▶ [Brief]: What is needed here is every line of the records that includes "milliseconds".

▶ [Data provided]:
= = = = =

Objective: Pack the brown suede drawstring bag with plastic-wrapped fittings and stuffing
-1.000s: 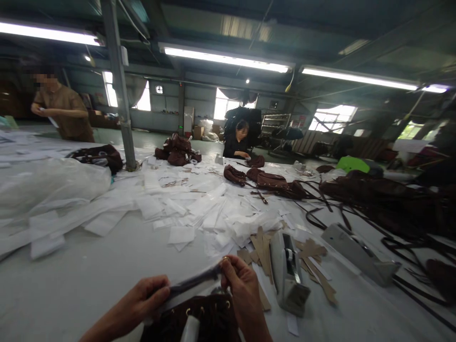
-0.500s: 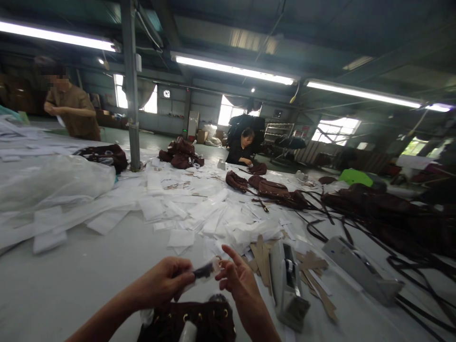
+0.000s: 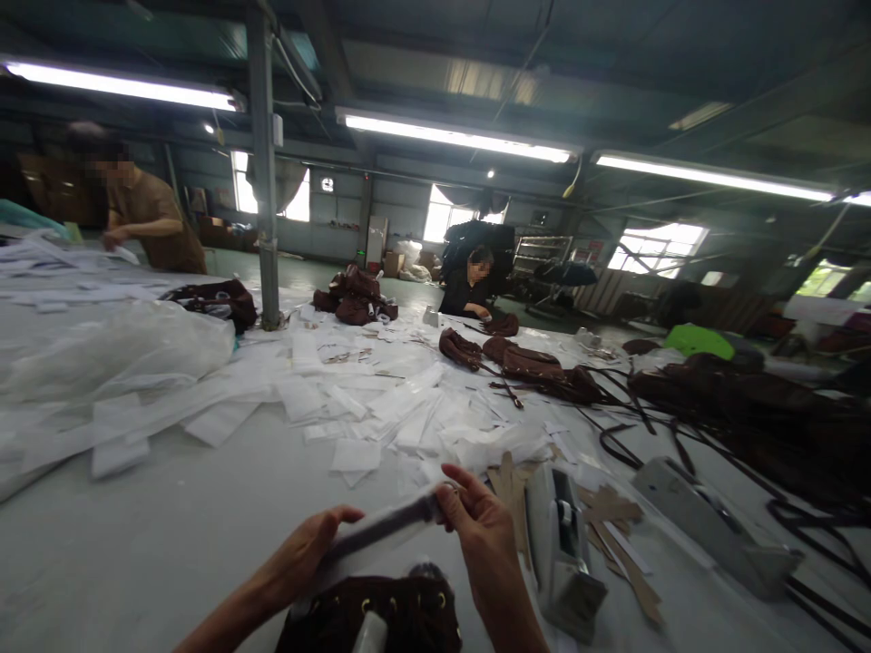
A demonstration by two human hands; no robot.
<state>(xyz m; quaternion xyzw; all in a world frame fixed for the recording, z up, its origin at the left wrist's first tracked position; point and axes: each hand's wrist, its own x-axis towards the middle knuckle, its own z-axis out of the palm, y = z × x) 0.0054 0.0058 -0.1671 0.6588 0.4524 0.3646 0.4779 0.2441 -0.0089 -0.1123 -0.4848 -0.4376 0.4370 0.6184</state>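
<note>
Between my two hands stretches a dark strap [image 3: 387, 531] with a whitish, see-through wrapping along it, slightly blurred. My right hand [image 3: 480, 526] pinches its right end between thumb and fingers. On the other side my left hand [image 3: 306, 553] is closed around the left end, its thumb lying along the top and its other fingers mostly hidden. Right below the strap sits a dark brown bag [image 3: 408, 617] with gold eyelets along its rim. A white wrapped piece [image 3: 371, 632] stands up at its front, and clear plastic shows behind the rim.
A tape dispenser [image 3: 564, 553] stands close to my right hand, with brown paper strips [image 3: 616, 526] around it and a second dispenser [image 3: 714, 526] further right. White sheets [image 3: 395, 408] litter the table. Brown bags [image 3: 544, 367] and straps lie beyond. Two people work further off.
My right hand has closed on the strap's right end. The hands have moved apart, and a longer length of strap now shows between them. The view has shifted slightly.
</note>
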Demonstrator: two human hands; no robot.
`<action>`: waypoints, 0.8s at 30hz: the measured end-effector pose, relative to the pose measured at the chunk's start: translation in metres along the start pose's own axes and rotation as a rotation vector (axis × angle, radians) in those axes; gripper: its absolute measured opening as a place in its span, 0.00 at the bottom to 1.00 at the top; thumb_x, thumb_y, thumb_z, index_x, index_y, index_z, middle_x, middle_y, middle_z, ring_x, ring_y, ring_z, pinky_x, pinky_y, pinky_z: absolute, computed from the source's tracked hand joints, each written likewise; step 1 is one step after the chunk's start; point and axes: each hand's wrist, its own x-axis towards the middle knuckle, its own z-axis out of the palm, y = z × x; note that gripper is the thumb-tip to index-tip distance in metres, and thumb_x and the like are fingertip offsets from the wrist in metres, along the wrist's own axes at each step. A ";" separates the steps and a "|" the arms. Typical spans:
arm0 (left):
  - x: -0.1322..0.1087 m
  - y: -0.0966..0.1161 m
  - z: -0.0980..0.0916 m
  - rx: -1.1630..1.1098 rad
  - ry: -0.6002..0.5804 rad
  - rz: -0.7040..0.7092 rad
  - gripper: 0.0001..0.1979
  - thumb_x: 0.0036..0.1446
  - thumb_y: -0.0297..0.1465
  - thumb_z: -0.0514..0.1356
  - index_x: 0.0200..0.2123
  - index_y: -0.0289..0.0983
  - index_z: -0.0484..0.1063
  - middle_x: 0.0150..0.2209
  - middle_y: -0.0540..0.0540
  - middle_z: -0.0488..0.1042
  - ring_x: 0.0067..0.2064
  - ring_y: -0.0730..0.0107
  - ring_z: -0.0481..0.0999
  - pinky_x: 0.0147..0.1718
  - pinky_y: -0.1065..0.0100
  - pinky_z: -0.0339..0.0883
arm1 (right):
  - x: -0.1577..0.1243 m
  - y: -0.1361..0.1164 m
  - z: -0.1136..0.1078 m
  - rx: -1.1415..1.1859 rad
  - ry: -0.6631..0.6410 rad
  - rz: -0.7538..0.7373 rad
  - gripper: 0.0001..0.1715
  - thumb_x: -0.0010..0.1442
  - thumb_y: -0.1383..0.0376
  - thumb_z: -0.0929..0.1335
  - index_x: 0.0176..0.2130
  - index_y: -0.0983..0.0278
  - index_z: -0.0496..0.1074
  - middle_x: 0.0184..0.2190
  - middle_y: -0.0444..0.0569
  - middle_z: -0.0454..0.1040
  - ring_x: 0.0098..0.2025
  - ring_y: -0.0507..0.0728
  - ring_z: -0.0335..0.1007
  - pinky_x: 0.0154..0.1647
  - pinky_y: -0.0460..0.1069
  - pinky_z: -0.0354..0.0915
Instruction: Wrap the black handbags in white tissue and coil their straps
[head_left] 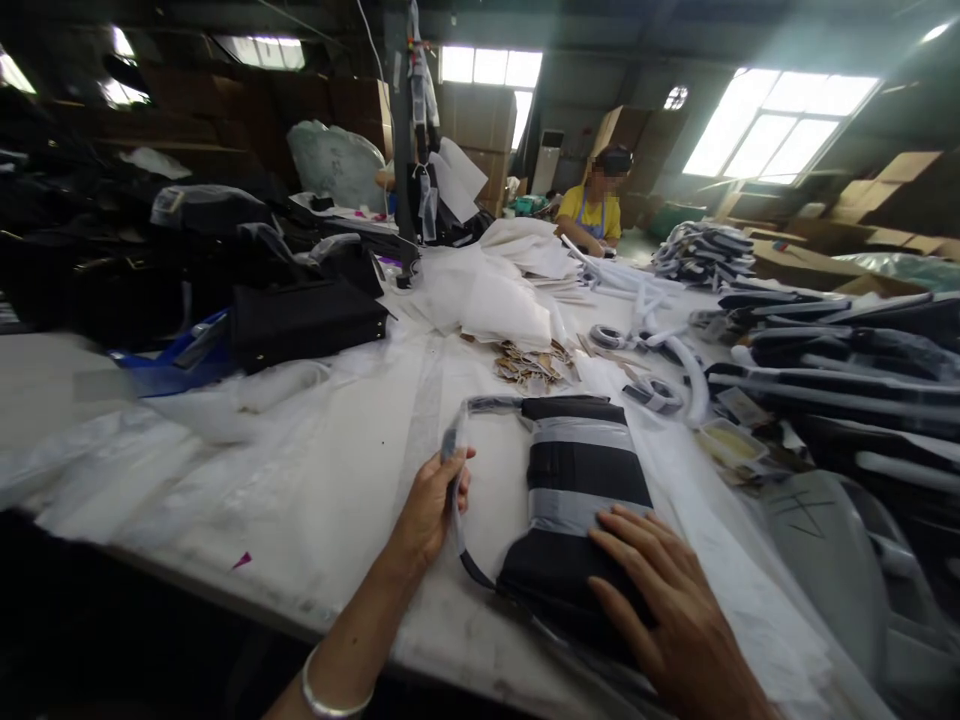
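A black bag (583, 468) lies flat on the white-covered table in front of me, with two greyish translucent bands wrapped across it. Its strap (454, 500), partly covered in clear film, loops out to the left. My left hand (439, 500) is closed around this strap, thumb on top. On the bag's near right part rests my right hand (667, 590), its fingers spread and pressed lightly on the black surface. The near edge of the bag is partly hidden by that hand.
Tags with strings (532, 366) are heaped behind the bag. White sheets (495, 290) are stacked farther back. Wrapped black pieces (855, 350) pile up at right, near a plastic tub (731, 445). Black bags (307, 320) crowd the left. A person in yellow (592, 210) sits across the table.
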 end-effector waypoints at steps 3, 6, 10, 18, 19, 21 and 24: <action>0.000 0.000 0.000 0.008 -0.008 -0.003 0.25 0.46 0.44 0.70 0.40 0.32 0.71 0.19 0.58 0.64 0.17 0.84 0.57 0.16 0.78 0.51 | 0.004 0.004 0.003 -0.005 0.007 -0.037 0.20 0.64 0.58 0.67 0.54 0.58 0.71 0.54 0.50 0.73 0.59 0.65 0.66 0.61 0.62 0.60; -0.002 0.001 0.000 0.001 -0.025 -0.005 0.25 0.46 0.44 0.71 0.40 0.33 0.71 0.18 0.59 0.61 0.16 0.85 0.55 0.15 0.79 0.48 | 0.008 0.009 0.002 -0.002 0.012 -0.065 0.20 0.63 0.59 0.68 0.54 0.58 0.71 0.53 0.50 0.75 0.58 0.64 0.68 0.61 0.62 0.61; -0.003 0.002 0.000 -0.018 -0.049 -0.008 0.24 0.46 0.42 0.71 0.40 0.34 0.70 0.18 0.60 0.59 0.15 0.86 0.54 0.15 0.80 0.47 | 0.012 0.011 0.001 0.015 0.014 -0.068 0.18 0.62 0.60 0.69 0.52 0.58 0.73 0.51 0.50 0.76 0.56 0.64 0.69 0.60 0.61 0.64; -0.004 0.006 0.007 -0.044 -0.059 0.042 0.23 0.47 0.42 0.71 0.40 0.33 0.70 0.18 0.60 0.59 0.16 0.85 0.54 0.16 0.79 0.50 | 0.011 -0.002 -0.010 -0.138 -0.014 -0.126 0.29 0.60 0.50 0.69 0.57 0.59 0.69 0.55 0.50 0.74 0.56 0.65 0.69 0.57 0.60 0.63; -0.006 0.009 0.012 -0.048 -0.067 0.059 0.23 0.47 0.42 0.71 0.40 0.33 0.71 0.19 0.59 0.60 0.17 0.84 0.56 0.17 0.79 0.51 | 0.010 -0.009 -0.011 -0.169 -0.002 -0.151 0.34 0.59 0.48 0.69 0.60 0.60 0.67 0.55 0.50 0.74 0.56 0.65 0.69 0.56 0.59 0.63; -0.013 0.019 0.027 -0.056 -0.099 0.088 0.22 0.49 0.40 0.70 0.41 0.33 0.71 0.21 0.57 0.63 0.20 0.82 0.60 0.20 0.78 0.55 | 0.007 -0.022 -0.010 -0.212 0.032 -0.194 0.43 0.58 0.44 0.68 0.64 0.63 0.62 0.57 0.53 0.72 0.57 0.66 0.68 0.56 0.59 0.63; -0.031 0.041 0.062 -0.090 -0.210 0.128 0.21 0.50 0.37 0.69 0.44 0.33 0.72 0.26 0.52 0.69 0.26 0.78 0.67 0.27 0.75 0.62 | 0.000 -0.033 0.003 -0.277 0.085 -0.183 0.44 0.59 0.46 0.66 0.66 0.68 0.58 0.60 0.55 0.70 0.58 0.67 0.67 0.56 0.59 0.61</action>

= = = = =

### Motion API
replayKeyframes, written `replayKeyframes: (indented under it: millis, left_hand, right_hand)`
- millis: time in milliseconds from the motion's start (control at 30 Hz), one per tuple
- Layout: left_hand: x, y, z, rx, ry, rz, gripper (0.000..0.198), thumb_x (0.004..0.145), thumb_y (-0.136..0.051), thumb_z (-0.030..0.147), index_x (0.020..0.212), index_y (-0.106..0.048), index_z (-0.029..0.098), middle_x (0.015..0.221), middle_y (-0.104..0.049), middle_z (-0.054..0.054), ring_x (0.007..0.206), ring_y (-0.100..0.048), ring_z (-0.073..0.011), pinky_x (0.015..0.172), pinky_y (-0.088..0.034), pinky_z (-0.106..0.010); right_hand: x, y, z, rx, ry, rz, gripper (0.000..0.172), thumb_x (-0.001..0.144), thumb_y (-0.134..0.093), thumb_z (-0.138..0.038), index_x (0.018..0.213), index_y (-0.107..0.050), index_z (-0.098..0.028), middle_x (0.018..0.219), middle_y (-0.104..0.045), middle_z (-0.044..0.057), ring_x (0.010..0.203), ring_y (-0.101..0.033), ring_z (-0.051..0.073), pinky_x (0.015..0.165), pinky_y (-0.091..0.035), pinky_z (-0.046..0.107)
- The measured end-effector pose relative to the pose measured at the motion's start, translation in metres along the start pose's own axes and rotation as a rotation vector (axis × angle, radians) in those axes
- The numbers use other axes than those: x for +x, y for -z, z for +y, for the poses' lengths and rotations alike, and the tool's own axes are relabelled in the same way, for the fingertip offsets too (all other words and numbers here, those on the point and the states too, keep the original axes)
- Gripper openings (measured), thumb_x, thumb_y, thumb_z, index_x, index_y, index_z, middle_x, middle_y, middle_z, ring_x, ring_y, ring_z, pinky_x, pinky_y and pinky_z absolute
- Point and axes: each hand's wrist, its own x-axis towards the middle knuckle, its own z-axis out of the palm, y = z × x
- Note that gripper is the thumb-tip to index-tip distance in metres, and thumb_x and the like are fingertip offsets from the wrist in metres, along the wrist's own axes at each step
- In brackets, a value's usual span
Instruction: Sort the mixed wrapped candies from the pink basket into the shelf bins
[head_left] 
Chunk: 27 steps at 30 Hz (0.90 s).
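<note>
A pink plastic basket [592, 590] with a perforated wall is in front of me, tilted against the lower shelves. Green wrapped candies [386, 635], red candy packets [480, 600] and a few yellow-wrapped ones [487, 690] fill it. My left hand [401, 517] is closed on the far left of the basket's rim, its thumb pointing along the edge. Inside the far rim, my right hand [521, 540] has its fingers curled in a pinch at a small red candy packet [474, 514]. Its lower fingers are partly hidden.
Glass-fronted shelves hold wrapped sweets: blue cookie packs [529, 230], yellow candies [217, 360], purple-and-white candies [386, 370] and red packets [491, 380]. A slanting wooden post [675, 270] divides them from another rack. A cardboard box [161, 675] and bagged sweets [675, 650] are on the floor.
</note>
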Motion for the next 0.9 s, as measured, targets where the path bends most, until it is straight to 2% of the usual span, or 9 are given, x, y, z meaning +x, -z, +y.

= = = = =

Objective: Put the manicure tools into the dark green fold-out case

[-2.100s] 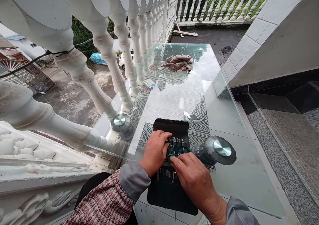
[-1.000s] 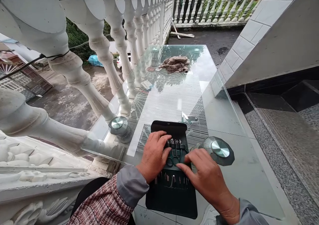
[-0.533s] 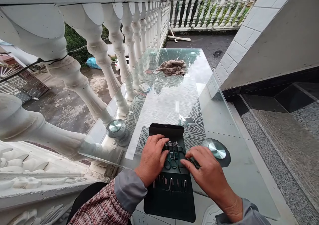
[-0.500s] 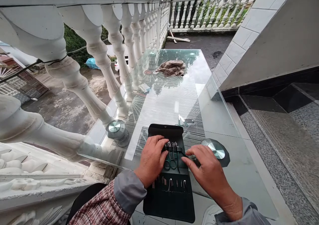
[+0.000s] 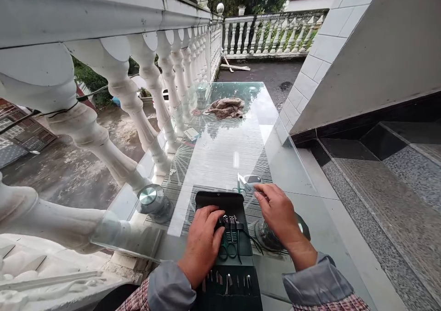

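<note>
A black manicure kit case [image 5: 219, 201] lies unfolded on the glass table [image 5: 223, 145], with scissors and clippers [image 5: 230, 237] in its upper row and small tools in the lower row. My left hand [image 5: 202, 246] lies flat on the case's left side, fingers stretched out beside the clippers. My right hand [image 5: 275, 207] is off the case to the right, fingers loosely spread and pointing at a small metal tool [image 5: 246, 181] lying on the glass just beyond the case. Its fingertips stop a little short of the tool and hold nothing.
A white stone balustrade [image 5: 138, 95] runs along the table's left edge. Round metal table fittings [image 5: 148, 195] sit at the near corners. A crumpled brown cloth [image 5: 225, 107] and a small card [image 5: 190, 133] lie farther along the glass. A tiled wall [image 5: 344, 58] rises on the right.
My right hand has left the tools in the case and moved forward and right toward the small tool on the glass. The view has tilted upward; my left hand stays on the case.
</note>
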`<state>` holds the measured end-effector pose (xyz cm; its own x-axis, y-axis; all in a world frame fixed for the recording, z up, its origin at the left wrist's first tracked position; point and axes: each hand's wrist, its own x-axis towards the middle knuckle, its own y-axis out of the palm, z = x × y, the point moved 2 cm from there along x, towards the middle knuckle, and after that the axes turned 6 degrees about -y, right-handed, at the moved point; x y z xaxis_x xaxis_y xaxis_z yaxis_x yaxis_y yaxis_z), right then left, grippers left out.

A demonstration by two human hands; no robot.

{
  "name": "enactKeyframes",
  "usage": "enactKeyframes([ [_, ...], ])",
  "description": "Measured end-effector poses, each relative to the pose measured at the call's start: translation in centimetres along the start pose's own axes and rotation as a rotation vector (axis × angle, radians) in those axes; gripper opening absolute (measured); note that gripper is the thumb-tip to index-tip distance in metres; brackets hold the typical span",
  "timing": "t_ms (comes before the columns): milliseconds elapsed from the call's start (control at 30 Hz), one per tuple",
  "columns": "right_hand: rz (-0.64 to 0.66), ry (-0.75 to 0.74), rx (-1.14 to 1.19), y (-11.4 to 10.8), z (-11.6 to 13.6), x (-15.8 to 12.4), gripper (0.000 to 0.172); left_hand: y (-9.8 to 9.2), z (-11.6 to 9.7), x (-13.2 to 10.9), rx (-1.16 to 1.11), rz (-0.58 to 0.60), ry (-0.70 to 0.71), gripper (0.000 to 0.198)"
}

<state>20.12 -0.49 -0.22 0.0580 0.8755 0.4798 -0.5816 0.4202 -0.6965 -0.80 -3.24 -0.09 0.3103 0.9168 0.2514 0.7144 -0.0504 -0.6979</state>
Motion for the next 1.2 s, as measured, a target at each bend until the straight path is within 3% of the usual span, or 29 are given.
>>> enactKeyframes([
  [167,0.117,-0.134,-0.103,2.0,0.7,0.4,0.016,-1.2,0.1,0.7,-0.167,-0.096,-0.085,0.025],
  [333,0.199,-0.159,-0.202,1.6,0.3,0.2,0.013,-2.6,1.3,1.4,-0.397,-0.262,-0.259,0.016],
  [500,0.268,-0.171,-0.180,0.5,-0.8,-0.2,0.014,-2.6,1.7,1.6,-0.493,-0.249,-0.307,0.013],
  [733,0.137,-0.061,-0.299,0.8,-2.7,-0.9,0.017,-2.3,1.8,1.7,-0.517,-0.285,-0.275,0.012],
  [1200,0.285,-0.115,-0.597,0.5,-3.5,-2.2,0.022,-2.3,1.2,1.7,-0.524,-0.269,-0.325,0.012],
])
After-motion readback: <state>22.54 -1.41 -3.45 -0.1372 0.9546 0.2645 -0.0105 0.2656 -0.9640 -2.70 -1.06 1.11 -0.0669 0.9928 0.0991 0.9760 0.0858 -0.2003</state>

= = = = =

▶ [Solved problem]:
- millis: time in milliseconds from the motion's start (control at 30 Hz), one per tuple
  "timing": "t_ms (comes before the columns): milliseconds elapsed from the call's start (control at 30 Hz), one per tuple",

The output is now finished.